The incremental revenue opportunity for these new mobile data services will be a fraction of the size first envisaged. Morgan Stanley projections made in 2000 for European mobile commerce revenues for 2002 were $6.7 billion. Analysts now project about $1 billion by year-end.

That’s partly due to flashy marketing launches of new data services like weather reporting that have flopped because consumers found them clunky and unimportant to their lives. And what market there is will take a lot longer to develop than first thought. Technical glitches with new dual-mode handsets and interoperability problems between rival networks plus in-fighting between operators, handset makers, infrastructure vendors and content providers about brand positioning, business models, revenue sharing and other thorny issues like digital rights management have slowed things up considerably.

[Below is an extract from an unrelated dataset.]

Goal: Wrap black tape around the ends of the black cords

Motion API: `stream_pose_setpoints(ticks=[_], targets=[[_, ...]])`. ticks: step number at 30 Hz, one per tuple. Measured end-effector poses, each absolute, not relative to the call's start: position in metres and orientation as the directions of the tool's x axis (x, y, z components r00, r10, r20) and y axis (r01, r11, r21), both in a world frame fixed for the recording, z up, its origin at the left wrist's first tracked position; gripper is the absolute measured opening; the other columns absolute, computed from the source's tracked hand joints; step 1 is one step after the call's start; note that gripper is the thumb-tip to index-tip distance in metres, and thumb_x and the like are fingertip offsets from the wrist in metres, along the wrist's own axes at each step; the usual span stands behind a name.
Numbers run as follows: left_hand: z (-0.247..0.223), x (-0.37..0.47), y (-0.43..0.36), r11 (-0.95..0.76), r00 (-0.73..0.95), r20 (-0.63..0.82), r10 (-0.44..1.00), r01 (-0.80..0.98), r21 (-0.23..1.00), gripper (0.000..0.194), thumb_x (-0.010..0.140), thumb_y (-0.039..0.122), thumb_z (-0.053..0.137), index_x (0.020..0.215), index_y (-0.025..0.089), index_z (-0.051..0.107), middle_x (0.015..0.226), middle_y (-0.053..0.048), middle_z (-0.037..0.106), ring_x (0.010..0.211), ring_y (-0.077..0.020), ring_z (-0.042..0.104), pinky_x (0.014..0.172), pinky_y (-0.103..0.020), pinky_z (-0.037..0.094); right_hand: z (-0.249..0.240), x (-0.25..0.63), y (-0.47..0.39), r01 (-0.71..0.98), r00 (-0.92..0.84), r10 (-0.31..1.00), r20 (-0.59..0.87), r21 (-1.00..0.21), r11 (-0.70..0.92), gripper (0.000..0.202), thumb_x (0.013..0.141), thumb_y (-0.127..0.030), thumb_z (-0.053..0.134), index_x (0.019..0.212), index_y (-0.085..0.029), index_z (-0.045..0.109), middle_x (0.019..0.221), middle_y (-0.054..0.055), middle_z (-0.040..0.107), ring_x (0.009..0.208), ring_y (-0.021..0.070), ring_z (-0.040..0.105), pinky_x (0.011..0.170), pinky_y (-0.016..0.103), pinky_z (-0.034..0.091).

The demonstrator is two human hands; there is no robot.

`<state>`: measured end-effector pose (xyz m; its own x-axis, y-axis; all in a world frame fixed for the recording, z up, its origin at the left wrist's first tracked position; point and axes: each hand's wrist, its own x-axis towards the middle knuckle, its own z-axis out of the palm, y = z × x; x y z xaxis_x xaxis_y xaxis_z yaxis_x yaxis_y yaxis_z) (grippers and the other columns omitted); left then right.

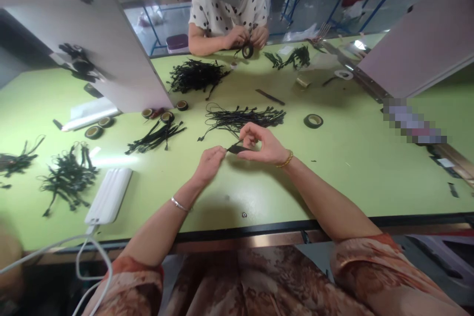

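One black strip (237, 149), between the hands above the green table (333, 177): left hand (210, 163) pinched closed at its tip, right hand (269, 146) gripping and partly hiding it; cable bundle (255, 117) just beyond, tape roll (307, 121) rightward, white power bank (109, 196) leftward.

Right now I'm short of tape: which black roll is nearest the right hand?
The roll lying alone, right of the right hand; the other black rolls are farther off, at left or by the co-worker's hands.

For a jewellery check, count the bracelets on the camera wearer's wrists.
2: a silver bracelet on the left wrist, a gold-coloured bracelet on the right wrist.
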<state>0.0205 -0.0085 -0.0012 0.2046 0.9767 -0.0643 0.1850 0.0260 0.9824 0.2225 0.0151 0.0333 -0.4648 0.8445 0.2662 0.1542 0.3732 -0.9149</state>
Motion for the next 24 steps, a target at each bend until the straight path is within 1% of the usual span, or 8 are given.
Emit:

These difficulties have led many investors to conclude that much of the $120 billion European operators shelled out for 3G licenses may have to be written off. This process has already begun in some markets like Germany where Spain’s Telefonica and Sonera of Finland have withdrawn from the 3G market. In Sweden, both Orange and Vodafone have applied to the regulator PTS in an effort to relax the deadline by which they have to roll out their 3G networks.

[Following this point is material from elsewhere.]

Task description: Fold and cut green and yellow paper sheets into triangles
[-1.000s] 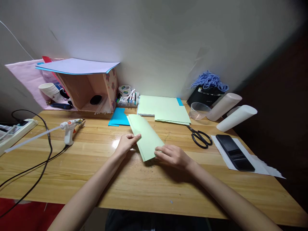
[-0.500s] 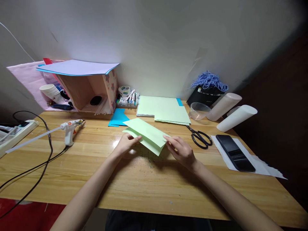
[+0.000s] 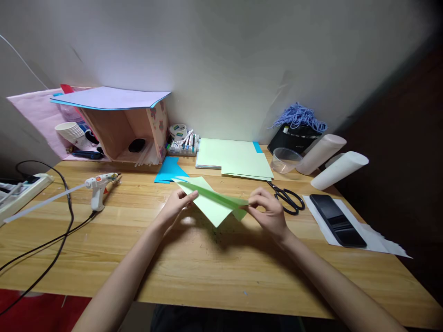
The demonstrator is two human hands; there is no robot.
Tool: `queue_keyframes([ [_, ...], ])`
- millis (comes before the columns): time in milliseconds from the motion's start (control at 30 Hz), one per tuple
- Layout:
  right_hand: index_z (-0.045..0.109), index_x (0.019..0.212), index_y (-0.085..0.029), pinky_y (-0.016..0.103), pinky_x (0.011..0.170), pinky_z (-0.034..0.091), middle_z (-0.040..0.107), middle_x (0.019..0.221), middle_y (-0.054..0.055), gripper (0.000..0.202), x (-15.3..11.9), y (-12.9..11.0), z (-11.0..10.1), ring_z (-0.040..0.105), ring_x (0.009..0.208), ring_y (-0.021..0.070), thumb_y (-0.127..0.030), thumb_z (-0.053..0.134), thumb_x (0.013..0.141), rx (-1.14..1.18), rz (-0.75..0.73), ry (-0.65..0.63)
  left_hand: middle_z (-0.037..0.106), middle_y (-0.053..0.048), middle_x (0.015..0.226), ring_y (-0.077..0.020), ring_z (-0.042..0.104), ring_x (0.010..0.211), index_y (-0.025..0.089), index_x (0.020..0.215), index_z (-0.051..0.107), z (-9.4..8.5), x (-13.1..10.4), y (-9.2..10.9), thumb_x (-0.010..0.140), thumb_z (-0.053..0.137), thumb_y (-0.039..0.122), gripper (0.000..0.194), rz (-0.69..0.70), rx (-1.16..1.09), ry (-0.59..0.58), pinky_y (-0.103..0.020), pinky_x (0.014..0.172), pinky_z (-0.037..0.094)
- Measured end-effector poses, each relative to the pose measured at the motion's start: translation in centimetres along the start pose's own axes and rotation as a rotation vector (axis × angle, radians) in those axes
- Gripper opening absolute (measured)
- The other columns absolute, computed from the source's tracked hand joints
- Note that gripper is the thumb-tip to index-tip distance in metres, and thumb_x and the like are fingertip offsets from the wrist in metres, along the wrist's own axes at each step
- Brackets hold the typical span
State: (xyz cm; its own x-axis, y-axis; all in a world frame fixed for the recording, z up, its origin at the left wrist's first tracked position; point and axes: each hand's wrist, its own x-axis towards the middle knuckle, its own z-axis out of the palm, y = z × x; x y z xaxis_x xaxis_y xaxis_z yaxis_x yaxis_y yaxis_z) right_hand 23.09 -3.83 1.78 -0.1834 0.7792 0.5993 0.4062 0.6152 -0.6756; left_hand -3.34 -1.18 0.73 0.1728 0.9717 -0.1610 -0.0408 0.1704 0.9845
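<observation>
Between my hands, above the wooden table (image 3: 207,272), is a pale green sheet of paper (image 3: 211,203) with a fold and one flap standing up. My left hand (image 3: 176,205) grips its left side, thumb on top and fingers underneath. At the right end my right hand (image 3: 268,212) pinches the flap's corner between thumb and fingertips. Behind the paper lie blue paper pieces (image 3: 168,169). Black-handled scissors (image 3: 289,200) rest just beyond my right hand, their blades partly hidden under a stack of green sheets (image 3: 235,154).
A white glue gun (image 3: 99,193) with a trailing black cable (image 3: 71,203) is at left, near a pink box (image 3: 157,133) with a lilac top. Markers (image 3: 185,145) stand at the back. At right are a clear bowl (image 3: 285,161), white rolls (image 3: 341,170) and a black phone (image 3: 337,219).
My right hand has turned and lifted the upper layer of the green paper, so its edge now stands up. My left hand keeps its grip on the left side.
</observation>
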Motion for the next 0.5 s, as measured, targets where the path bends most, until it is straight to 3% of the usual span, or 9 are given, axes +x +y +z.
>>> queue_keyframes([
  [133, 0.055, 0.078, -0.018, 0.023, 0.038, 0.043, 0.055, 0.069, 0.000, 0.020, 0.0, 0.4, -0.8, 0.047, 0.045, 0.0093, -0.036, 0.062, 0.075, 0.333, 0.455, 0.181, 0.062, -0.006, 0.076, -0.0168, 0.056, 0.069, 0.014, 0.081, 0.062, -2.0, -0.2, 1.4, 0.066, 0.066, 0.044, 0.034, -0.056, -0.056, -0.037, -0.025, 0.062, 0.041],
  [200, 0.055, 0.080, -0.017, 0.025, 0.042, 0.046, 0.057, 0.063, 0.000, 0.024, -0.8, 1.0, -1.2, 0.049, 0.044, 0.0108, -0.040, 0.062, 0.075, 0.417, 0.638, 0.156, 0.062, -0.006, 0.077, -0.0180, 0.057, 0.072, 0.014, 0.080, 0.062, -3.4, 0.0, 1.7, 0.067, 0.065, 0.045, 0.033, -0.099, 0.027, -0.077, -0.026, 0.064, 0.042],
  [300, 0.056, 0.075, -0.015, 0.026, 0.045, 0.049, 0.058, 0.055, 0.001, 0.029, -2.4, 1.9, -1.4, 0.054, 0.045, 0.0130, -0.042, 0.064, 0.071, 0.473, 0.839, 0.003, 0.059, -0.003, 0.068, -0.0163, 0.054, 0.064, 0.015, 0.070, 0.060, -5.0, 0.7, 1.6, 0.066, 0.063, 0.048, 0.034, -0.129, 0.272, -0.017, -0.025, 0.058, 0.039],
  [367, 0.057, 0.077, -0.014, 0.026, 0.043, 0.048, 0.062, 0.061, 0.004, 0.034, -3.2, 2.1, -1.8, 0.057, 0.047, 0.0138, -0.047, 0.061, 0.073, 0.499, 0.961, -0.174, 0.057, -0.002, 0.065, -0.0163, 0.052, 0.061, 0.016, 0.066, 0.058, -5.4, 0.8, 1.5, 0.063, 0.065, 0.049, 0.034, -0.088, 0.440, 0.127, -0.025, 0.055, 0.038],
  [467, 0.058, 0.071, -0.013, 0.025, 0.037, 0.045, 0.060, 0.053, 0.006, 0.045, -3.4, 1.2, -4.3, 0.055, 0.040, 0.0133, -0.054, 0.044, 0.082, 0.392, 1.044, -0.564, 0.060, -0.006, 0.082, -0.0208, 0.055, 0.076, 0.016, 0.079, 0.060, -5.0, -0.4, 2.7, 0.063, 0.066, 0.046, 0.034, 0.140, 0.648, 0.453, -0.029, 0.065, 0.043],
  [500, 0.058, 0.068, -0.014, 0.023, 0.035, 0.042, 0.057, 0.048, 0.004, 0.043, -3.4, 0.4, -5.8, 0.053, 0.037, 0.0125, -0.052, 0.044, 0.083, 0.277, 0.983, -0.580, 0.060, -0.007, 0.090, -0.0213, 0.055, 0.082, 0.017, 0.087, 0.060, -4.7, -1.2, 3.4, 0.068, 0.063, 0.045, 0.034, 0.234, 0.672, 0.516, -0.030, 0.069, 0.044],
])
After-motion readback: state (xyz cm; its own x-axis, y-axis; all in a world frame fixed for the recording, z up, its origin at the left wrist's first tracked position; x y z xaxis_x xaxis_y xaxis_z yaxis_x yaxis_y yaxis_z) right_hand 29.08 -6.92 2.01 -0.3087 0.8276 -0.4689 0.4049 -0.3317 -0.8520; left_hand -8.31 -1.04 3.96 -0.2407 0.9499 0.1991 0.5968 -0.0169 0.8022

In Finland, the country that first commercialised mobile telephony, Sonera is playing down the introduction of its 3G service which it now says will proceed in an evolutionary manner’ and that’s in a market where licenses were allocated free of charge.

The hard-chargers of the mobile Internet, Japans NTT DoCoMo, which has so far spent $16 billion trying to export its domestically successful i-mode technology to the US, The Netherlands, the UK and Hong Kong are in the process of taking write-downs. Lack of strong demand for i-mode outside of Japan, where the service has notched up 35 million subscribers, and a disappointing launch of its version of 3G in Japan, which has attracted just 135,000 subscribers, have made the Japanese giant think again. In October, NTT DoCoMo wrote off $1.2 billion of its investment in the UK’s fifth 3G licensee, Hutchinson 3G, bringing the total write-off in its i-mode and 3G investments since March last year to $12.4 billion.

Capacity is a problem for Europe’s network operators, but an opportunity for investors. Across Europe, operators cellular networks are becoming increasingly choked with voice calls a problem that will sooner or later impact on customer service. There are two strategies to solving this problem deploy 3G or make do with a series of technology gizmos that some think will keep the existing 2G networks ticking over for some time.

Ben Wood, senior analyst at Gartner Dataquest in London, says: “You’ve only got to look at cities like London, Frankfurt and Paris to realise that capacity is a major problem for the operators and you could argue that capacity alone justifies the need for 3G. We think that 3G will happen in every market and believe the industry will take a cautious but committed approach to 3G.”

Vesa Jormakka, partner at Argo Global Capital, says: “Look at the optical space it’s clear that the problems in that industry have been caused by an over supply of capacity. There’s too much capacity. But in wireless we have the opposite problem not enough capacity.” Jormakka says Argo see many deals that aim to address this problem and acknowledges this is an area that they are interested in.

But while agreeing that capacity is a problem, Stephen Pentland, partner and wireless guru at Spectrum Strategy Consulting, is less sure that the answer lies with 3G “We think that the existing 2G spectrum allocation still has a long way to go. Picocells, like those supplied by IPAccess use a GSM handset as a starting point to achieve low cost and can be deployed where you need them, up to a limit. There’s also a lot of effort going into capacity enhancement techniques like soft sectoring. Then you’ve got EDGE which is a modulation upgrade to GSM, although this does require new handsets, and also initiatives like half-rate voice. All these will increase capacity in an evolutionary manner and will take GSM a long way.”